Blockchains are inherently great at cryptographically securing access to digital assets. With the advent of smart contracts in Ethereum and other blockchains, the permission to download and use an IP asset is gated based on a token payment condition being met.
This feature comes standard on the network, without the need for a third party or intermediating payment system taking a huge cut of the proceeds.
Another IP-based blockchain project called Fenix seeks to narrow the massive economic divide between music artists, and the fans who listen to their songs and attend concerts.
Now that music has moved online, artist compensation has dropped drastically, especially for streaming services, which pay fractions of pennies per play. Furthermore, the MP3 files of these digital assets proved quite unprotected from rampant piracy and sharing.
Even live shows are not safe economic zones for bands anymore, with a lack of transparency to ticket sales and a different set of intermediaries at the trough.
Fenix (launching first in China) will allow artists to manage a web presence atop a blockchain-based online store for digital music files, tickets and merchandise, where tokenized payment between fans and artists is immediate and transparent. Fans can become patrons, funding the next album.
The big economic icebreaker here? IP is secured on the blockchain, and managed by smart contracts, while the artist transparently sees immutable transactions, instantly getting 99 cents or more from each dollar sold. This works out way better than an opaquely reported online intermediary pooling funds for a month or more.
In most of these scenarios, the blockchain network maintains itself by making small payments to the nodes (people who host instances of the blockchain) to store data and validate transactions, from a small ‘network fee’ of a few basis points (usually less than one percent).
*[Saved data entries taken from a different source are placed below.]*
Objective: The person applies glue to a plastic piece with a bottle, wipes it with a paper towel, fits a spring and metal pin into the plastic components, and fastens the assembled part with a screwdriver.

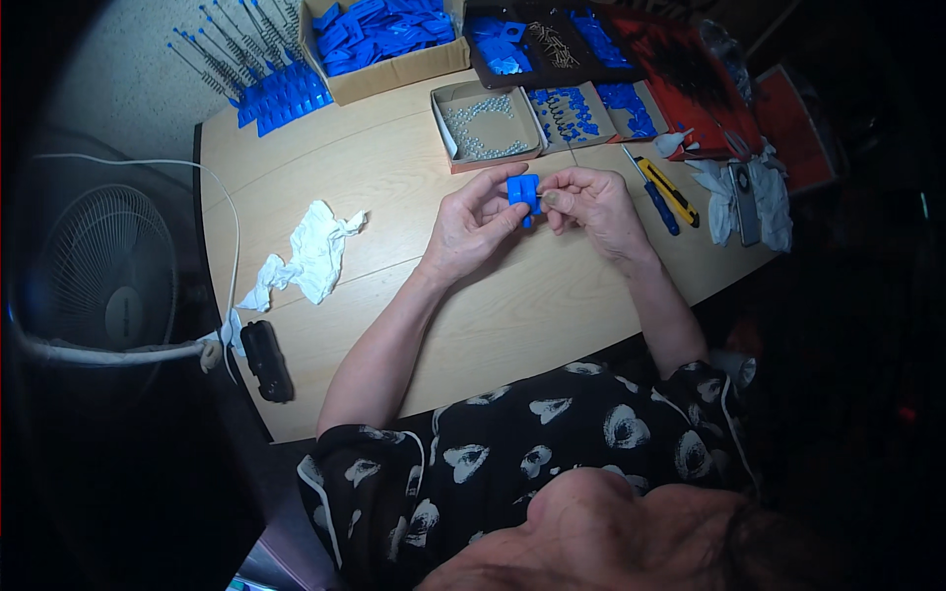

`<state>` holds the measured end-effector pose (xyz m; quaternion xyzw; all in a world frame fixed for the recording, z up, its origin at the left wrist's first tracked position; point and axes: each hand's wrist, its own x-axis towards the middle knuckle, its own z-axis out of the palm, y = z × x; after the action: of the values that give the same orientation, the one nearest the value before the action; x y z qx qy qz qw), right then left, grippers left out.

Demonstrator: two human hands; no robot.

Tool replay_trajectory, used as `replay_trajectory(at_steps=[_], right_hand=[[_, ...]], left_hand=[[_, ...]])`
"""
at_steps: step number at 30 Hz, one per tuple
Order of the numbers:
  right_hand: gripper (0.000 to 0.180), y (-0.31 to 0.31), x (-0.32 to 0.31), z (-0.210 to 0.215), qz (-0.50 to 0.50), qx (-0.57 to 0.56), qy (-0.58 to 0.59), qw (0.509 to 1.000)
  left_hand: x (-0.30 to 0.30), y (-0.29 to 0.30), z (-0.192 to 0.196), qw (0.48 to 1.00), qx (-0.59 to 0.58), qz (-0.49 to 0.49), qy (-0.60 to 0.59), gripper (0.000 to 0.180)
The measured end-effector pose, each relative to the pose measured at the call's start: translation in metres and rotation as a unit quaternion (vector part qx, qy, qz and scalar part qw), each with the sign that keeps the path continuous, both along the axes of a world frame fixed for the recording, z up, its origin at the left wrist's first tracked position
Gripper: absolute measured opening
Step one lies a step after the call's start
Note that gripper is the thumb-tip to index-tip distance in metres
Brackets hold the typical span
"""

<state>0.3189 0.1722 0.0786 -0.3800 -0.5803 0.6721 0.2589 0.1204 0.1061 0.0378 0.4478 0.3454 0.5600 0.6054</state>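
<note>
At the far left, a fan (106,266) stands beside the table (384,182), with a white cord (236,227) looping past the edge. A black oblong case (266,361) lies near that edge. Behind it, toward the wall, blue bases (284,103) carry thin coiled rods (222,67) with blue tips. A crumpled white cloth (317,251) lies nearer the middle, and a cardboard box (399,77) full of flat blue parts stands at the back.

The left hand (468,229) grips a blue piece (523,189) between thumb and fingers, held up in front of the person. Behind it, a shallow box (445,133) contains small silver balls, with 2 more boxes of small blue parts to its right. The right hand (601,209) is closed in a pinch at the right edge of the blue piece, on a thin part (541,195) (too small to identify).

Further right lie a screwdriver (662,205) and a yellow cutter (673,192), side by side. Last comes a grey device (745,207) on white fabric (776,212).
</note>
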Motion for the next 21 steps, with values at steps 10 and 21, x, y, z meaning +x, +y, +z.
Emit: replay_trajectory(at_steps=[10, 21], right_hand=[[0.023, 0.004, 0.007, -0.032, -0.039, -0.056, 0.121, 0.990], [0.016, 0.000, 0.007, -0.041, -0.069, -0.030, 0.125, 0.989]], left_hand=[[-0.002, -0.002, 0.007, 0.998, -0.030, -0.039, 0.037, 0.073], [0.000, 0.000, 0.003, 0.996, -0.035, -0.035, 0.068, 0.069]])
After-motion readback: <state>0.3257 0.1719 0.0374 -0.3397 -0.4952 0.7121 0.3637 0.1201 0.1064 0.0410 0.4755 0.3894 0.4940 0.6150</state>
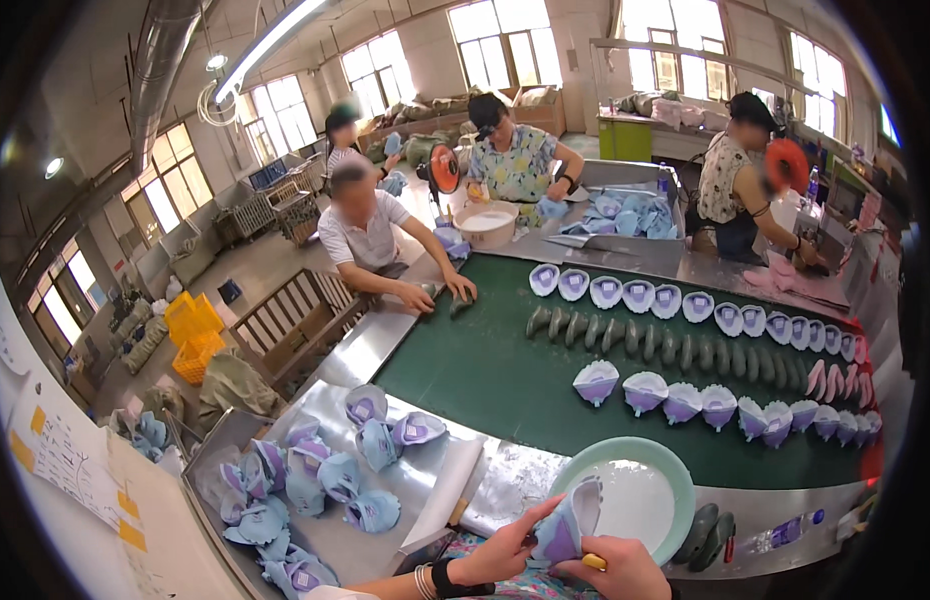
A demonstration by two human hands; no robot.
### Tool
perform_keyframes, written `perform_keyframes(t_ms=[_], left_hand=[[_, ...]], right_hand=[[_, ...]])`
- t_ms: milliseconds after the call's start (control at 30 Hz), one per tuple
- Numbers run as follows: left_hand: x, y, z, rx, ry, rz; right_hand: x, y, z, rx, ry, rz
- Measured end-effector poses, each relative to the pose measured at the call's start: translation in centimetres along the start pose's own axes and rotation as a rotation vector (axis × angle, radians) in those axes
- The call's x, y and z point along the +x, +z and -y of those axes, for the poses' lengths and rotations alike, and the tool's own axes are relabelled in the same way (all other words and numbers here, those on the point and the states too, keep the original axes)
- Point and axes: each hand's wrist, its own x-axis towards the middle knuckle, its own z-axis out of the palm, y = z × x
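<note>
By the basin's [625, 448] near-left rim, I see the blue-purple upper [565, 532] between both hands: left hand [503, 552] pinching it, right hand [627, 573] curled round a yellow object [594, 562].

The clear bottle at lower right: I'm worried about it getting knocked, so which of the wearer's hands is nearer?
Right. The right hand is left of the bottle, with the dark green pieces between them; the left hand is farther left, beyond the right hand.
</note>
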Motion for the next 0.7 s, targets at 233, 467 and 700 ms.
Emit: perform_keyframes(t_ms=[233,467,700], left_hand=[[0.1,-0.7,1.2,-0.449,-0.164,0.207],[-4.6,-3.5,3.8,-0.396,-0.393,0.628],[-2.4,-4.4,4.0,-0.522,-0.353,0.973]], right_hand=[[-2.0,-2.2,-2.0,-0.001,0.067,-0.588],[-2.8,-1.8,-9.7,-0.273,0.055,-0.943],[-3.0,-0.1,-9.7,0.249,0.540,-0.825]])
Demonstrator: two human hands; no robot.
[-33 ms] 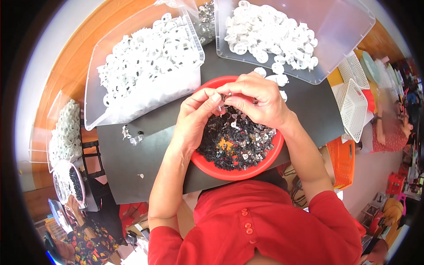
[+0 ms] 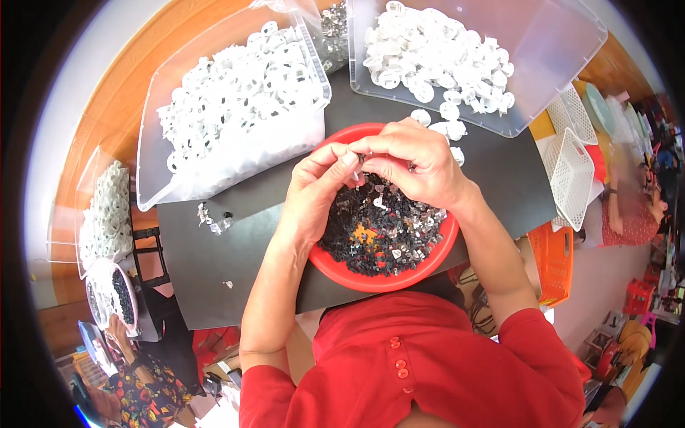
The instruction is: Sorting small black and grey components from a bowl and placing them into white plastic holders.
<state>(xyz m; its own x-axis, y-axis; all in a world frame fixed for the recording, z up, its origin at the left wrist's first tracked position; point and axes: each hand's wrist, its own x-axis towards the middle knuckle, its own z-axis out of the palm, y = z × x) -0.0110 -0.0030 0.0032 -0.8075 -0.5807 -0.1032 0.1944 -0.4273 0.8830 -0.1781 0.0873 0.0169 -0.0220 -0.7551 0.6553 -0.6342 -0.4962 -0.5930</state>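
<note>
A red bowl (image 2: 341,272) full of small black and shiny metal parts sits on a black mat (image 2: 207,278) right in front of me. My left hand (image 2: 314,192) and my right hand (image 2: 421,160) meet above the bowl's far rim. The fingertips of both are pinched together on a small part (image 2: 357,158) that is mostly hidden by the fingers. Both forearms come up from the lower edge, over my red shirt.
A clear bin of white ring-shaped parts (image 2: 235,100) stands far left, a second clear bin (image 2: 442,50) far right, with loose white pieces (image 2: 448,123) beside it. A few metal bits (image 2: 214,217) lie on the mat. White baskets (image 2: 571,171) and an orange crate (image 2: 553,260) stand right. Another person (image 2: 635,210) sits beyond.
</note>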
What if the warming trend of IP sales starts to thaw the market for blockchain-based networks, and they become too popular? One of the main recurring knocks on blockchains is performance under high transaction rates and heavy data payloads.
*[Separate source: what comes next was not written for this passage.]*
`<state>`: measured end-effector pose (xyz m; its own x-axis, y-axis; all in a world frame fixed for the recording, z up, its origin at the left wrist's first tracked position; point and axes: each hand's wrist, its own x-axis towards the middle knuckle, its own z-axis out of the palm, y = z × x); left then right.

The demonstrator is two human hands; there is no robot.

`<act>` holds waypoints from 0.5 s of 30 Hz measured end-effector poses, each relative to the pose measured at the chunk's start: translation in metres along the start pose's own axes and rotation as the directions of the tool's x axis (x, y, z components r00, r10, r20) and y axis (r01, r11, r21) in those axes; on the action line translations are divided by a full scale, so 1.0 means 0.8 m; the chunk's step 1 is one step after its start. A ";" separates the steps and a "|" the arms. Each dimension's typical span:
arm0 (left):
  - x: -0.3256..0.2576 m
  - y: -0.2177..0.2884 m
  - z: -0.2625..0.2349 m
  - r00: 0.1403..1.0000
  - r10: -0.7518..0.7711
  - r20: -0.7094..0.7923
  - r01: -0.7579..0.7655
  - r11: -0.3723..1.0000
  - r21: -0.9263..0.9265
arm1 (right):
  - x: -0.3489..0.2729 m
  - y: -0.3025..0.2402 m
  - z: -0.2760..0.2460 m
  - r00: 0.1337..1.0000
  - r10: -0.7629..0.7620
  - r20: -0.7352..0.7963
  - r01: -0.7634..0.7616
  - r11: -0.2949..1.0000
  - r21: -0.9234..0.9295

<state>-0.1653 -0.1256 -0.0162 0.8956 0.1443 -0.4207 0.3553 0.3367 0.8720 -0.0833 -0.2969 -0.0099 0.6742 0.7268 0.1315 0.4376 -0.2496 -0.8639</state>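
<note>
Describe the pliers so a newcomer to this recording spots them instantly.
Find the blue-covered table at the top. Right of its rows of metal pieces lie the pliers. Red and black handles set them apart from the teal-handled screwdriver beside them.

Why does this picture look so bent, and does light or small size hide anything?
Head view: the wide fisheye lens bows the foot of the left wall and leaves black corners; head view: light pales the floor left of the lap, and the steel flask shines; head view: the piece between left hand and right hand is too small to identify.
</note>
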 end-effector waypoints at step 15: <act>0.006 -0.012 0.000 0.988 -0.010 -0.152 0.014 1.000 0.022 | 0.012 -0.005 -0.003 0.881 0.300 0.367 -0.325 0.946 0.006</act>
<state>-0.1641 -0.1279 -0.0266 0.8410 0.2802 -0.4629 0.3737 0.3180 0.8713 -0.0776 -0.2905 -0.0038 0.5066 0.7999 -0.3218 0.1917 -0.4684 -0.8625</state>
Since all the blocks are stacked, hashed and stored immutably after each approved consensus, this makes blockchain a sub-optimal place to store too much in any block, compared to the performance of any standard database, where each cell can be written to or overwritten individually.
After all, if selling digital collectibles of Cryptokitties slowed Ethereum to a crawl with billions of requests a day, what chance of survival would any blockchain have against the massive payloads of full resolution art images, sound files and video?
The DECENT blockchain says they have solved this, by building a platform they claim can support up to 2,000 TPS (transactions per second). As for the payloads, the smart contracts would simply provide a ‘pointer’ to decrypt a stored media file on a CDN like Cloudflare or IPFS.
We are seeing signs of life for decentralized blockchain economic networks and digital currency in particular industries and markets, especially those with intellectual property and digital ready assets.
Perhaps the ice is finally starting to crack.